■ **THE PROBLEM**
Return all records exactly. Nothing may be added.

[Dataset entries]
* * * * *
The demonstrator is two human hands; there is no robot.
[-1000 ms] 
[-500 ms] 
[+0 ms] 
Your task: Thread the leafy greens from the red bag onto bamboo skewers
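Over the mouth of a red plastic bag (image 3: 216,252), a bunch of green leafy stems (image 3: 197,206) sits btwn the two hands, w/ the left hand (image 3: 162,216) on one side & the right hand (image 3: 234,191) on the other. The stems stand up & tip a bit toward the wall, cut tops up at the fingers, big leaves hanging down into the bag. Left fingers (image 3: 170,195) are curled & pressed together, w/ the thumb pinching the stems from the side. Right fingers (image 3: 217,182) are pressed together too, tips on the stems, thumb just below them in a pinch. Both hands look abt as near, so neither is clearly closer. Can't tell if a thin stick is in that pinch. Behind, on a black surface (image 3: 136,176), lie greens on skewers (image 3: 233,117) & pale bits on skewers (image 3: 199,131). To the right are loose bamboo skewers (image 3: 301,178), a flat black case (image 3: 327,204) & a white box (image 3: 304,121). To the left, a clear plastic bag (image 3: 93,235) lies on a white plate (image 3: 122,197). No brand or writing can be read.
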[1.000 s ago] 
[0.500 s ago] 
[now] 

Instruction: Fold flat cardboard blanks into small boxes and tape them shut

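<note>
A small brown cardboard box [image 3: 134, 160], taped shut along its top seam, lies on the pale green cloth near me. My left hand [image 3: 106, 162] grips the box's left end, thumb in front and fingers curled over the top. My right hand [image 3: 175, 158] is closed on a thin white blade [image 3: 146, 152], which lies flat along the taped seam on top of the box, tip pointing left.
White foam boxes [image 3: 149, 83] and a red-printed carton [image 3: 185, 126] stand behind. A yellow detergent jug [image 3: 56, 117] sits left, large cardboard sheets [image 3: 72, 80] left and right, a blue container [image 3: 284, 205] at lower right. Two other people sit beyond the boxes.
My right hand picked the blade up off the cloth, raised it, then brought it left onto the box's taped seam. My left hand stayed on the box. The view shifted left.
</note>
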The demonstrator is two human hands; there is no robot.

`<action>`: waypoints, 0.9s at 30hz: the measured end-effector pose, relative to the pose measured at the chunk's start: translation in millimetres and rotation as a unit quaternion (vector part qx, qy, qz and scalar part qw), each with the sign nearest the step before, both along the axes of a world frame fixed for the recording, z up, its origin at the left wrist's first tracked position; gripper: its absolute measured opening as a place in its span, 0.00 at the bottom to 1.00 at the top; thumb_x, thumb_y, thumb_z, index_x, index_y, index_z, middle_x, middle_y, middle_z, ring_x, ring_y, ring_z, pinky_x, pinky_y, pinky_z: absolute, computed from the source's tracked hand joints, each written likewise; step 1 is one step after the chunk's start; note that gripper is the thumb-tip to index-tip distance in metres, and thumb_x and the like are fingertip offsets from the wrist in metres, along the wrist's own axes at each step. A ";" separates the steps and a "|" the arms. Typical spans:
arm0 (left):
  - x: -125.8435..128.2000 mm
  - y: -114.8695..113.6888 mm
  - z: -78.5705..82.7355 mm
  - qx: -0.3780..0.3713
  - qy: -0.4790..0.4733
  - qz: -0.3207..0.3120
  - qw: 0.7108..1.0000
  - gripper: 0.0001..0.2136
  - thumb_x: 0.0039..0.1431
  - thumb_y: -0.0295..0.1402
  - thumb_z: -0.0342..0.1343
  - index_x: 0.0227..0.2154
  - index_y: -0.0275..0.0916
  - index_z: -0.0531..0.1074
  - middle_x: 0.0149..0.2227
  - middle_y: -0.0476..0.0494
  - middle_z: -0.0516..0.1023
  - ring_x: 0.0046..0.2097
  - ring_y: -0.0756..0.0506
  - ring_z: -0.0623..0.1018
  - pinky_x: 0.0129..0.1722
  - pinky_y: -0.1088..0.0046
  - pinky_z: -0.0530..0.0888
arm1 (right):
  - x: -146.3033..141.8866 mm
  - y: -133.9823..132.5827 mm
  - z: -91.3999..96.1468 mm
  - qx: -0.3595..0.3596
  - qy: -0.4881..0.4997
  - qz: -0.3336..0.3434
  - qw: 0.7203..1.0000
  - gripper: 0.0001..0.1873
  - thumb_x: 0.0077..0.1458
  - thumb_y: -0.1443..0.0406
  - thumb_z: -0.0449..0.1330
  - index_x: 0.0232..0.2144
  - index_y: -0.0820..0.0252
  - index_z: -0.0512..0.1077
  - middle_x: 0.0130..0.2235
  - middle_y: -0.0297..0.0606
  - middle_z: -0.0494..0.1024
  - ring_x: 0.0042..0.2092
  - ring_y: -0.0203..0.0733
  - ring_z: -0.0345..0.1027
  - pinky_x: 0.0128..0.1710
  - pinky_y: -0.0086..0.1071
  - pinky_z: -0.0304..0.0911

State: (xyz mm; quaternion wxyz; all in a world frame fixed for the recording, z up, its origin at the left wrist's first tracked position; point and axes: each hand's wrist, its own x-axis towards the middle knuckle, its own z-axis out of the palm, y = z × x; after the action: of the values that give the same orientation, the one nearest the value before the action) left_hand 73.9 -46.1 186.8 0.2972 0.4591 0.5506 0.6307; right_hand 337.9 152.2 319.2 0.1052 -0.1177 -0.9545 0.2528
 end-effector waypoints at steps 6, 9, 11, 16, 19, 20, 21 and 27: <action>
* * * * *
■ **SOLUTION TO THE EXERCISE**
The demonstrator is two human hands; there is no robot.
[-1000 ms] 
[-500 ms] 
[+0 ms] 
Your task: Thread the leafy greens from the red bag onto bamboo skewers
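Over the mouth of a red plastic bag (image 3: 216,252), a bunch of green leafy stems (image 3: 197,206) sits btwn the two hands, w/ the left hand (image 3: 162,216) on one side & the right hand (image 3: 234,191) on the other. The stems stand up & tip a bit toward the wall, cut tops up at the fingers, big leaves hanging down into the bag. Left fingers (image 3: 170,195) are curled & pressed together, w/ the thumb pinching the stems from the side. Right fingers (image 3: 217,182) are pressed together too, tips on the stems, thumb just below them in a pinch. Both hands look abt as near, so neither is clearly closer. Can't tell if a thin stick is in that pinch. Behind, on a black surface (image 3: 136,176), lie greens on skewers (image 3: 233,117) & pale bits on skewers (image 3: 199,131). To the right are loose bamboo skewers (image 3: 301,178), a flat black case (image 3: 327,204) & a white box (image 3: 304,121). To the left, a clear plastic bag (image 3: 93,235) lies on a white plate (image 3: 122,197). No brand or writing can be read.
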[1.000 s ago] 
[0.500 s ago] 
[now] 

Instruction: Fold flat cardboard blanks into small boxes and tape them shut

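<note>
A small brown cardboard box [image 3: 134, 160], taped shut along its top seam, lies on the pale green cloth near me. My left hand [image 3: 106, 162] grips the box's left end, thumb in front and fingers curled over the top. My right hand [image 3: 175, 158] is closed on a thin white blade [image 3: 146, 152], which lies flat along the taped seam on top of the box, tip pointing left.
White foam boxes [image 3: 149, 83] and a red-printed carton [image 3: 185, 126] stand behind. A yellow detergent jug [image 3: 56, 117] sits left, large cardboard sheets [image 3: 72, 80] left and right, a blue container [image 3: 284, 205] at lower right. Two other people sit beyond the boxes.
My right hand picked the blade up off the cloth, raised it, then brought it left onto the box's taped seam. My left hand stayed on the box. The view shifted left.
</note>
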The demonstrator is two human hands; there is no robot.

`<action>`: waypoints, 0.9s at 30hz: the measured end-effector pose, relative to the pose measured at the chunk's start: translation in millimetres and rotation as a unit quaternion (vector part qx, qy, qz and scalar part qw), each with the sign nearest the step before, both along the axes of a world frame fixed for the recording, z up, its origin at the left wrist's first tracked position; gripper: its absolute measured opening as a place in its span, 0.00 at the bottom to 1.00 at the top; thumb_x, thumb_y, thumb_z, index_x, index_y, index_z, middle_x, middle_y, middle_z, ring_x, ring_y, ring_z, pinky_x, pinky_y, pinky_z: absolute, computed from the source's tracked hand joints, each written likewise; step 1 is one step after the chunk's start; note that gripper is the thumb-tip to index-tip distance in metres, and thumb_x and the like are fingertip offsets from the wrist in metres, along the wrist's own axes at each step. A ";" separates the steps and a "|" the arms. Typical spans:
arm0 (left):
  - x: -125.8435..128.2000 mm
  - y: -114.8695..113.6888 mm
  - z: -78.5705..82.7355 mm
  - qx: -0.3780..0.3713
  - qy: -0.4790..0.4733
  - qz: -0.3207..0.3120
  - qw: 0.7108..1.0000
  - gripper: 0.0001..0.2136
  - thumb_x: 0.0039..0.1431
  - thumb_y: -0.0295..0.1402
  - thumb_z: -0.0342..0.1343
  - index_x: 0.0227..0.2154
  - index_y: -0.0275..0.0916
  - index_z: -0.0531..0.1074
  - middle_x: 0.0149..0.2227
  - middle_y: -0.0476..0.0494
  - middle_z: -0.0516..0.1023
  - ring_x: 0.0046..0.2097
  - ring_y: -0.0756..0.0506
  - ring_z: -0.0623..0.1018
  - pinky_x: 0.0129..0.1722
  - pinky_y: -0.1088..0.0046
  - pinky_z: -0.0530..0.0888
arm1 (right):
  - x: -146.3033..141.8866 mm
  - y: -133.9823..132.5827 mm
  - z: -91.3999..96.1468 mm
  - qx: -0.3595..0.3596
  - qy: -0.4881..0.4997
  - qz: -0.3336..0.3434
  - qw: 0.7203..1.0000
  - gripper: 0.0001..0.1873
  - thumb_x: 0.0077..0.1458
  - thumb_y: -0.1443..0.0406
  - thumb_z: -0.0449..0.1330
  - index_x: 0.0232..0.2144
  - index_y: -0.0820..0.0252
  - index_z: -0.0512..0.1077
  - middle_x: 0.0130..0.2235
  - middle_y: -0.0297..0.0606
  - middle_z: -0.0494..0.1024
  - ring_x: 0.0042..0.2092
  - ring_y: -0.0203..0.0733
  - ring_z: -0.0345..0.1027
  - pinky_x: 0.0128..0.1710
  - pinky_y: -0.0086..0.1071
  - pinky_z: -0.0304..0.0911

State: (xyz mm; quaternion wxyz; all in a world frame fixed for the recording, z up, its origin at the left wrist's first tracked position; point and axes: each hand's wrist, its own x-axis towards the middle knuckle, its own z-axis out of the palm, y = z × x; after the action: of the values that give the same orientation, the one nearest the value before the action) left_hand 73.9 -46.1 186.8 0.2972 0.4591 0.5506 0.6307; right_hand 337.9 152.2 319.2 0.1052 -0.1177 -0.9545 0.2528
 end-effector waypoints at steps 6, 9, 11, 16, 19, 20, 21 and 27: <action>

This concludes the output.